This exclamation translates to “Master, master he’s stealing the lantern!” There is one more main similarity, the idea of incest. Incest is most prominent in Wuthering Heights when young Catherine marries her first cousin on her father’s side and then goes on to marry her first cousin on her mother’s side. One could say she was just trying to keep it in the family. The idea of incest is also in The Phantom of the Opera even though it is more abstract. Early in Christine’s life Erik becomes a father figure to her. He is her mentor, her male influence. As described earlier Erik falls madly in love with Christine and although they don’t marry or share much physical contact the idea of that father figure-daughter figure-lover relationship is there. There are many more similarities that one could ramble about but those where the main ones. Both have been made into movies and T.V. mini-series. The Phantom of the Opera was first put on film in 1916, just six years after it came out. Wuthering Heights first appeared on the big screen in 1920.    Needless to say both books have influenced culture throughout the generations.
	When one first looks at The Phantom of the Opera and compares it to Wuthering Heights without reading it there seems to be a lot more differences than likenesses. However the opposite is true. Besides the obvious differences (Wuthering Heights is set in England whereas The Phantom of the Opera is set in France, Wuthering Heights is older etc) there are only a few major differences. The most intriguing one is that The Phantom of the Opera is based off of fact. Along with evidence from the manager’s memoirs Mr. Leroux also supplies the reader with an insightful epilogue. In a special feature on the 2005 DVD Emmy Rossum (Christine Daae`) talks about her visit to the Opera House. How there really is an underground lake that would be very easy to hide in and how when she asked the current ballet instructor if there were/had been any opera ghosts she replied, “They’re called souls, dear.” Wuthering Heights is historical fiction (a fictional plot with historical facts).
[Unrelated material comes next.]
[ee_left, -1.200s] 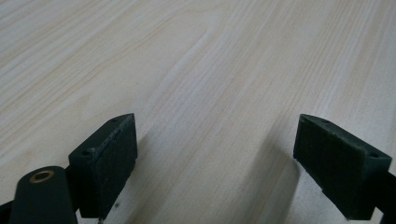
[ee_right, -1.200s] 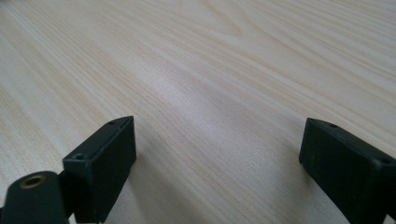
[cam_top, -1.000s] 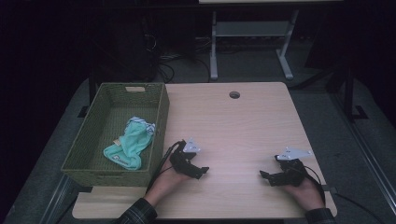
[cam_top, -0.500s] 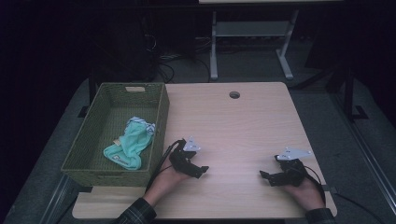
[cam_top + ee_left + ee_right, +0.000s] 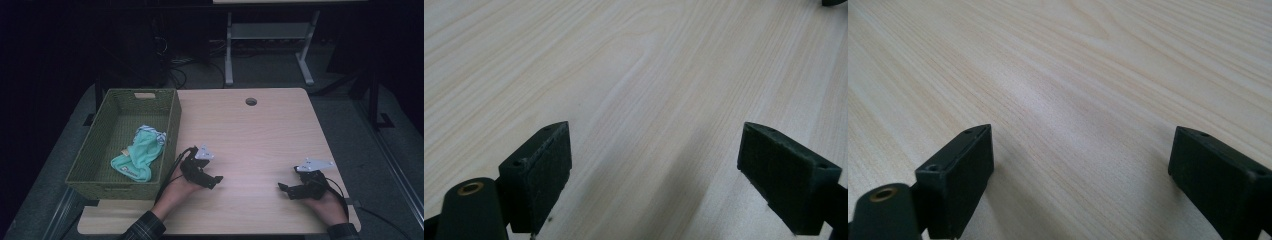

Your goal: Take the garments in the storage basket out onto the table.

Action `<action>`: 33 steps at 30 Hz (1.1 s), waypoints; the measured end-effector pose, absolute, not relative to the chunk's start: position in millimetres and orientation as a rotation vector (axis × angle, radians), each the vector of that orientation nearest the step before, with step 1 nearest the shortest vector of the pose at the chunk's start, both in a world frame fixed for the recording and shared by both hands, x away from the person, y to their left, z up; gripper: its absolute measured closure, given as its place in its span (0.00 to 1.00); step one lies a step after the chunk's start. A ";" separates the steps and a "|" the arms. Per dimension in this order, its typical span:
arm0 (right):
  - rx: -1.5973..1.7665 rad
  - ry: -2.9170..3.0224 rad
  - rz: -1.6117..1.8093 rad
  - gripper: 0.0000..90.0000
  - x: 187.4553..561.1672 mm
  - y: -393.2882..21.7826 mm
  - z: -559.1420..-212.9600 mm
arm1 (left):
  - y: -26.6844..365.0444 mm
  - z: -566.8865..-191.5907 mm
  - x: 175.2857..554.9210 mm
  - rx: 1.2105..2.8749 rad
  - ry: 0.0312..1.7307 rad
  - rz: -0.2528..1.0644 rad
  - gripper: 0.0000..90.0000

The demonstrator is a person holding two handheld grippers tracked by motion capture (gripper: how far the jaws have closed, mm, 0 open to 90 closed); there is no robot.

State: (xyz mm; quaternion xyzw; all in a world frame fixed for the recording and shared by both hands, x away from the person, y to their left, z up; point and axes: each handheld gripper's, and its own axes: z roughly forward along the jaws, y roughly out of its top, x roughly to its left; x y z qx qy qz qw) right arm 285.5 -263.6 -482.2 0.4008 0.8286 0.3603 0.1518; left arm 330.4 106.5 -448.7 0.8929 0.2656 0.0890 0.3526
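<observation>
High view, near edge: two grippers on one wooden table [image 5: 260,130], both resting low on bare wood, well apart. Right gripper [image 5: 286,189]: jaws spread wide, nothing between them. Left gripper [image 5: 216,180]: likewise spread and empty, jaws aimed toward the right gripper. Left of the left gripper, just beside it: one green woven basket [image 5: 170,125], long axis running away from the person. Inside lies one crumpled teal cloth [image 5: 140,156], lengthwise along the basket.
</observation>
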 end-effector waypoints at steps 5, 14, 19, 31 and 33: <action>1.151 2.377 1.033 0.12 285.5 -263.6 -482.1 | 107.0 -443.5 330.8 2.297 0.684 0.231 0.15; 1.157 2.381 1.034 0.12 285.4 -263.3 -482.0 | 106.9 -436.3 330.7 2.298 0.676 0.216 0.15; 1.156 2.381 1.034 0.12 285.4 -263.3 -482.0 | 106.1 -433.4 330.1 2.302 0.668 0.213 0.15; 1.156 2.381 1.034 0.12 285.4 -263.3 -482.0 | 106.8 -423.5 331.5 2.304 0.663 0.224 0.15; 1.157 2.381 1.034 0.12 285.4 -263.3 -482.0 | 106.5 -422.1 331.5 2.298 0.668 0.223 0.15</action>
Perhaps the only other difference worth mentioning is that Wuthering Heights has a much more complicated cast of characters. Although having a larger cast of characters does not usually effect the difficulty of a piece Emily Bronte`’s use of similar names and interlinking families may make the reader stop for a minute and try to sort everything out. Although The Phantom of the Opera probably contains about the same amount of characters it focuses mainly on three and the family trees that can be drawn up are quite simple in comparison (see figure A. attached). 
	 “Words have a longer life than deeds.”{Pindar, 522-443 B.C.} Indeed, literature will outlast many generations and hopefully The Phantom of the Opera and Wuthering Heights will continue to be influential to human culture. There is hope because even if, at some point, human society becomes akin to Fahrenheit 451 both books are reenacted on countless videotapes and DVDs. 



Thanks for taking the time to read!


----------